When that childhood fear of abandonment creeps up, then look out. You will see the darkside. You will feel the sharp pain of someone stabbing you in the back and then wiping you from existence. This is their form of justice. Abandonment is in their blood.

Fight and flight. These are the two modes of operation for a woman with daddy issues. A woman who uses either tactic as a weapon is a silent abuser.

She is lying if she says she isn’t trying to hurt you. She is in denial because she doesn’t want to acknowledge how much she is hurting you.

She is in too much pain to think about yours. Pain that causes her to over-react and blow things out of proportion.

The truth is part of her IS punishing you for re-awakening feelings she has worked very hard to forget.
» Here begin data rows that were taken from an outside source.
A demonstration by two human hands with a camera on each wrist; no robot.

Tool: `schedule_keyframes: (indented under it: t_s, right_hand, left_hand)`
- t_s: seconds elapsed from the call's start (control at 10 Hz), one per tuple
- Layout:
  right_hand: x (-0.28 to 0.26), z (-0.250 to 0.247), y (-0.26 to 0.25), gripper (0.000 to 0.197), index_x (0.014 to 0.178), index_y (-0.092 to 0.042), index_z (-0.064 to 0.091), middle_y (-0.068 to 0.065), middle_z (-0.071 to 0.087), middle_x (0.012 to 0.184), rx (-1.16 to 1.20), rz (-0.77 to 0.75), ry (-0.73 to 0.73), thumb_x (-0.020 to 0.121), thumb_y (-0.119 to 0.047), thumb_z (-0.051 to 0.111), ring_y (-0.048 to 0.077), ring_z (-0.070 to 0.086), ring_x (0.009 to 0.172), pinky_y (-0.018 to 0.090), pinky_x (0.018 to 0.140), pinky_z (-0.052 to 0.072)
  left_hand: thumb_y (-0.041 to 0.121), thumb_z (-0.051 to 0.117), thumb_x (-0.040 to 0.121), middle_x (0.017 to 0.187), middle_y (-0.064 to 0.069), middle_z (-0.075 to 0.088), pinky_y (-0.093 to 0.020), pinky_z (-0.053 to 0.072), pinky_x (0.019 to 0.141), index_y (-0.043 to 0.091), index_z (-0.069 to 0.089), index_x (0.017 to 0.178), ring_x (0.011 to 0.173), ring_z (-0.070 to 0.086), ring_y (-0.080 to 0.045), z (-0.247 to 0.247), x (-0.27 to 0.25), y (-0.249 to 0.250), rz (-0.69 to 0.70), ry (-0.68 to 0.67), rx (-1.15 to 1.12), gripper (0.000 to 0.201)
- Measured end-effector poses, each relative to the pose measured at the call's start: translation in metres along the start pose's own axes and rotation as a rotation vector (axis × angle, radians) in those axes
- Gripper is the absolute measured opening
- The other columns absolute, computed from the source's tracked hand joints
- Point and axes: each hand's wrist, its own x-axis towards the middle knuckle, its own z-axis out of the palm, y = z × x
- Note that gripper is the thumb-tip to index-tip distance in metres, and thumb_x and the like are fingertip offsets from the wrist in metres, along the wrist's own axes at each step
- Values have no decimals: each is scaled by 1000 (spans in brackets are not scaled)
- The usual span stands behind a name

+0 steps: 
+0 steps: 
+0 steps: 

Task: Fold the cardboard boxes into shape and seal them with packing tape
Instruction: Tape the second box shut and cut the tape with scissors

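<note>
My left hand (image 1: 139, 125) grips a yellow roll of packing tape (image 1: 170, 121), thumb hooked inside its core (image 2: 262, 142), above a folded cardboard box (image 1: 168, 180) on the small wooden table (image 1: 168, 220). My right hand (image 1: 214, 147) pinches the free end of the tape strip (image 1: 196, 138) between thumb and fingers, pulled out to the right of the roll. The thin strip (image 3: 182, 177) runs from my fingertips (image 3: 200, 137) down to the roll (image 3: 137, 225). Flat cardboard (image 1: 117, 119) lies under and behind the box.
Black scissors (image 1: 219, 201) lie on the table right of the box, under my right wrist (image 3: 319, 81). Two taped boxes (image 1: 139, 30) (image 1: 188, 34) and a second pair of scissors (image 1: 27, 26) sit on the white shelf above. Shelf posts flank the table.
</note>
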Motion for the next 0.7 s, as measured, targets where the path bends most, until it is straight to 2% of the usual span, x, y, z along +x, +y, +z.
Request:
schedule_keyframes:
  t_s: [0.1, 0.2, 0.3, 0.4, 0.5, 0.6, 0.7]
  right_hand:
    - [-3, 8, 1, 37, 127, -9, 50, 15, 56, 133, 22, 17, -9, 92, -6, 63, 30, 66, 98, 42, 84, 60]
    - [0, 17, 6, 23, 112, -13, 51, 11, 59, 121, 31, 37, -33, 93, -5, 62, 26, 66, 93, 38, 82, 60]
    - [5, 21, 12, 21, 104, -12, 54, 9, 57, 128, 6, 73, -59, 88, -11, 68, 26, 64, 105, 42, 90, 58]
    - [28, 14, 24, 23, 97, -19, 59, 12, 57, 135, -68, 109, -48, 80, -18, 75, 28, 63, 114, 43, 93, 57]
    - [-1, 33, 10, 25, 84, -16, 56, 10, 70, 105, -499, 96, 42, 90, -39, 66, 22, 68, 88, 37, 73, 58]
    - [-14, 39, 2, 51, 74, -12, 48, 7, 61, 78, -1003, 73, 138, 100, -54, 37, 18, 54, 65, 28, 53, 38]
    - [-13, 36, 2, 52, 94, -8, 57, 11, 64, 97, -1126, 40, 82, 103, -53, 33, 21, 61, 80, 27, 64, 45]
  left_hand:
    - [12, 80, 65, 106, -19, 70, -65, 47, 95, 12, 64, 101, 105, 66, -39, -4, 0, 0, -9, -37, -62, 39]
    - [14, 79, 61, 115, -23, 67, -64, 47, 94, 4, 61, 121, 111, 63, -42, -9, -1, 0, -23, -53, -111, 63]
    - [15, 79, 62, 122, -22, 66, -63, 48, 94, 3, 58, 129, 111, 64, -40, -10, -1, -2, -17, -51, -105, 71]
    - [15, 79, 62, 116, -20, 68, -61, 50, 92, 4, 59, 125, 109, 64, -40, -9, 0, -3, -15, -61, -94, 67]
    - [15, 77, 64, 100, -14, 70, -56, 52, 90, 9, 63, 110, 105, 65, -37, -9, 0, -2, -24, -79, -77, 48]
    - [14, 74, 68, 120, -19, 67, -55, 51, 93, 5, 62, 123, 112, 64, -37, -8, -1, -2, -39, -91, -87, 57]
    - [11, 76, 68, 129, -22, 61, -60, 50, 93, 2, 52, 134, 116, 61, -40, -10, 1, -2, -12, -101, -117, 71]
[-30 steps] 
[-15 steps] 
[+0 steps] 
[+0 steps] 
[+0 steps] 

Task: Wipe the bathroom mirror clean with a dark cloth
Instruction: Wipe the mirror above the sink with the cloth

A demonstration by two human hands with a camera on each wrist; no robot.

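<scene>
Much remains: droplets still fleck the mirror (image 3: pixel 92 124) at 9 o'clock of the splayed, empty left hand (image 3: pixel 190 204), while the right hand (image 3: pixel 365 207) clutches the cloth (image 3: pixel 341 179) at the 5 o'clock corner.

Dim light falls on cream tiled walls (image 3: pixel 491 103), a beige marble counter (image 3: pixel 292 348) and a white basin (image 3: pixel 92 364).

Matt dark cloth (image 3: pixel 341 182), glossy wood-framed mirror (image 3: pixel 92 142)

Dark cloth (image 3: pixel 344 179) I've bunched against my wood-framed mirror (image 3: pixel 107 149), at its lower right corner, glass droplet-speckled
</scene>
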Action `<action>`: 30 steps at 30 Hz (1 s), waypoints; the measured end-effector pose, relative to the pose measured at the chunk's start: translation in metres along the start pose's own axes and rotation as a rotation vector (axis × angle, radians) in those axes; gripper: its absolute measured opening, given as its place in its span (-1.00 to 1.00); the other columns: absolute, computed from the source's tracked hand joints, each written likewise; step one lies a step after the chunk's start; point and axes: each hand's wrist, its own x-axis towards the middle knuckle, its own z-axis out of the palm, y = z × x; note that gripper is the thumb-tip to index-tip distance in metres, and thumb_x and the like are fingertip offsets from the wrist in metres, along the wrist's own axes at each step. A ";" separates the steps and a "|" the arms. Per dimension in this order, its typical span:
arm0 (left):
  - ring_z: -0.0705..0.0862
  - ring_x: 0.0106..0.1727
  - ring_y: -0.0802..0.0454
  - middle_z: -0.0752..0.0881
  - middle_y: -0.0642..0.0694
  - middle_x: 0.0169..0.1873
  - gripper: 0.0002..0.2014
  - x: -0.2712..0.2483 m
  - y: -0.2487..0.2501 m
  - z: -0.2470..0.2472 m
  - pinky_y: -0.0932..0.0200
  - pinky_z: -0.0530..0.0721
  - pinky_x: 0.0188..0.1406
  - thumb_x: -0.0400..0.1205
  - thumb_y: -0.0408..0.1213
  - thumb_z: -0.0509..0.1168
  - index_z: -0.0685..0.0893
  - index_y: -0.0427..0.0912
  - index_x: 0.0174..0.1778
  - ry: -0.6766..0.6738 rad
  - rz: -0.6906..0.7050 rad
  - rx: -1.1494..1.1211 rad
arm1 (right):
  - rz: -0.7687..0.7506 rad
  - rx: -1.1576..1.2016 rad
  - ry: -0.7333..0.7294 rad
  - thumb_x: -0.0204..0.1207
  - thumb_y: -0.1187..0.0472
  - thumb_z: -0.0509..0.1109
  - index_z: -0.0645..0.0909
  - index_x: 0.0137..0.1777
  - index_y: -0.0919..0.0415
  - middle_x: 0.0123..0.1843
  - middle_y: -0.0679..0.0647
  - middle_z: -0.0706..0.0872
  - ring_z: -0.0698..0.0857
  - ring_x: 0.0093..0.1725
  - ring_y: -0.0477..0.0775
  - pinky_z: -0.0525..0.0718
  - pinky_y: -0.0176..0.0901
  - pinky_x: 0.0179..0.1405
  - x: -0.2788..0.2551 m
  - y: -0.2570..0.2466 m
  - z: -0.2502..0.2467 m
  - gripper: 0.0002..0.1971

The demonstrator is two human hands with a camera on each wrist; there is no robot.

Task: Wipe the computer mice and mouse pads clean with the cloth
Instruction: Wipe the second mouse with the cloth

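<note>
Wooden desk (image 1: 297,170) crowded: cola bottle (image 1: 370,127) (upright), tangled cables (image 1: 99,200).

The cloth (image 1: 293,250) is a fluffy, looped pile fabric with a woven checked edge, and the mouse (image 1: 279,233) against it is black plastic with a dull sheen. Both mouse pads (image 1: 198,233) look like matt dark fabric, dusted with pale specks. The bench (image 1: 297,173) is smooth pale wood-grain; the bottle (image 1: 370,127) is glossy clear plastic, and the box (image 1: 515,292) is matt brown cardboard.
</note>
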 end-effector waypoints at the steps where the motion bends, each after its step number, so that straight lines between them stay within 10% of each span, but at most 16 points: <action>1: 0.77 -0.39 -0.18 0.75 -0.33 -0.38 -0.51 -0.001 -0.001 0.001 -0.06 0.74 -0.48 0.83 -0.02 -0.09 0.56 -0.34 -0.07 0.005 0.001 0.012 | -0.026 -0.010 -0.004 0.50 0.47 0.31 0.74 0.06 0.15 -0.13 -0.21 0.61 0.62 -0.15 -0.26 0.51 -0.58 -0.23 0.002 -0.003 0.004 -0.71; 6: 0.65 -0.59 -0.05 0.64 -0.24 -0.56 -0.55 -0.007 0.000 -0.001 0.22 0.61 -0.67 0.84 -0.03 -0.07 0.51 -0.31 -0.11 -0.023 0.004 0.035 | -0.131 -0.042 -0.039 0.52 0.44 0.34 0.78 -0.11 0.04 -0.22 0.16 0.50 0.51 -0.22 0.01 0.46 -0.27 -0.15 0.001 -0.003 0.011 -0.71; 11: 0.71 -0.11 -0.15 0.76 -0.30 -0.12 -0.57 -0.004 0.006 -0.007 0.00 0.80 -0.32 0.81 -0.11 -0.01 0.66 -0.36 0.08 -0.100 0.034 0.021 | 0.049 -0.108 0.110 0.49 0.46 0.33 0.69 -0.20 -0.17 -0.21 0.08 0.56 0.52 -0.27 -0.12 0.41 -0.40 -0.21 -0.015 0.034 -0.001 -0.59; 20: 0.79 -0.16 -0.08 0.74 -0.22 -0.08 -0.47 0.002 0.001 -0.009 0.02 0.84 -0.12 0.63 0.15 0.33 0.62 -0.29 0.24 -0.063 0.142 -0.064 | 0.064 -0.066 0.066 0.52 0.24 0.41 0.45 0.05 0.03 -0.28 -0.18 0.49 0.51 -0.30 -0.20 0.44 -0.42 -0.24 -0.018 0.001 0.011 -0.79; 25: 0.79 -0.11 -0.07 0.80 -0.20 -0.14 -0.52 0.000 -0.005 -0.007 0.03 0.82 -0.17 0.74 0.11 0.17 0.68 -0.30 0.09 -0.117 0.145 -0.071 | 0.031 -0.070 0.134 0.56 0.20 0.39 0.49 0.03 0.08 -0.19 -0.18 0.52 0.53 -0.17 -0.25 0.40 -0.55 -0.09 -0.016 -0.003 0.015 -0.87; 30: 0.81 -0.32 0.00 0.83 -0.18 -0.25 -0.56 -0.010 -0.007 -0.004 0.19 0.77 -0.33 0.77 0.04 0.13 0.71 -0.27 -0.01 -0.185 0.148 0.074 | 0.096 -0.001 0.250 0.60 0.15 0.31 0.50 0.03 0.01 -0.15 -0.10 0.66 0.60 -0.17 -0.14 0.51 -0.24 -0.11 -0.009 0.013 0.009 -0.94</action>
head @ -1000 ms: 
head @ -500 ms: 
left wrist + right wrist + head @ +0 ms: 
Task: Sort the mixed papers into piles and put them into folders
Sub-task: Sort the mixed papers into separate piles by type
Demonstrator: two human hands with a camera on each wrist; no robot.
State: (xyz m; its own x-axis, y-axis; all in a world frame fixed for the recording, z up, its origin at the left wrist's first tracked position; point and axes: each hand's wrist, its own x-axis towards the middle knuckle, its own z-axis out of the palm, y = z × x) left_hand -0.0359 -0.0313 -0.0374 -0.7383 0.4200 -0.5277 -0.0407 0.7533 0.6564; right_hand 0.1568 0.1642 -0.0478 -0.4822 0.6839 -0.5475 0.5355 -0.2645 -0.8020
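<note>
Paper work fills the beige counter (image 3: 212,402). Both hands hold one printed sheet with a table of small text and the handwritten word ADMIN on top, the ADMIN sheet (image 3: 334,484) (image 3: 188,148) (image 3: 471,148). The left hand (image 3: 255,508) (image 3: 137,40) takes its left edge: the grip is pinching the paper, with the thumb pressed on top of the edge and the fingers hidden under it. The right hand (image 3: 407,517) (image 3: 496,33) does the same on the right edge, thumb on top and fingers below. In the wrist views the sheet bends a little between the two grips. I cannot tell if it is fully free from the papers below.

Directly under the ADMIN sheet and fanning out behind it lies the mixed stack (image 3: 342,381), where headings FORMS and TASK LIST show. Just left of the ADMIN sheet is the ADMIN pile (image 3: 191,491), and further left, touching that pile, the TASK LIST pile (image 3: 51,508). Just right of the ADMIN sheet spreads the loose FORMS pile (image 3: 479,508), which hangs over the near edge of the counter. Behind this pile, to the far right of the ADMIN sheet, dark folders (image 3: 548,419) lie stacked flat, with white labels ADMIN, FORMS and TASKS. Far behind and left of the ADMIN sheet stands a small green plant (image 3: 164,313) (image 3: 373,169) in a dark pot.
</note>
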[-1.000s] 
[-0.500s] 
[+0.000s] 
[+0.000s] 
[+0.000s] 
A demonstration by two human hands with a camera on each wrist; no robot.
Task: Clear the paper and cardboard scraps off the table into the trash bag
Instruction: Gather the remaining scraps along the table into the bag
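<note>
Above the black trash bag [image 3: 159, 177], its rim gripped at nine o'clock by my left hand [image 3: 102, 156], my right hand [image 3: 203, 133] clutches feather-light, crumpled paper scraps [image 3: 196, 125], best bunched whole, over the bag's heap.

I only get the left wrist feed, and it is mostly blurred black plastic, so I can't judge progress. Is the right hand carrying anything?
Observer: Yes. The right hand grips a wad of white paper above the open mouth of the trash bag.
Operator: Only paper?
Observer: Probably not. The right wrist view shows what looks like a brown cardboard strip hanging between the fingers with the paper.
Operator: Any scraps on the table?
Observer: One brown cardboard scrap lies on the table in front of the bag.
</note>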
Women with unresolved (untreated) daddy issues are reluctant to punish their fathers. So instead, they punish you. You are the surrogate. You are the punching bag. Whatever toxic hatred they have built up over a lifetime is now unleashed upon you.

It’s not just women. I have seen the effects of alcoholic/abusive fathers on men as well. The effects are identical. We can no longer deny the effect that alcoholism and abuse have on children. We must learn to recognize the signs of ACOA and BPD.

We are all reluctant to say we had bad parents. But none of us would be in this situation if that were NOT the case.

I’m not talking about blaming parents for doing a shitty job. I’m talking about acknowledging the harm that has been done and then taking measures to treat the harm.

Because these disorders are both traumatic and contagious. Without aggressive and lengthy treatment, it will spread like a virus ruining one life after another. Until we say enough is enough.

Anybody walking around with an untreated head wound would be considered crazy. But we witness people walking around with emotional trauma and we say nothing. We shrug our shoulders as if we expect such trauma to heal itself.

ACOAs and BPs are not evil. The last woman I dated was a wonderful person. At times, she was very supportive and sensitive to my needs. That’s why I loved her. But she was too sensitive and that made it feel like walking across a minefield.

When you are in love with someone you try to make it work. It’s just terribly frustrating when you realize there is nothing you can do… except cut your losses.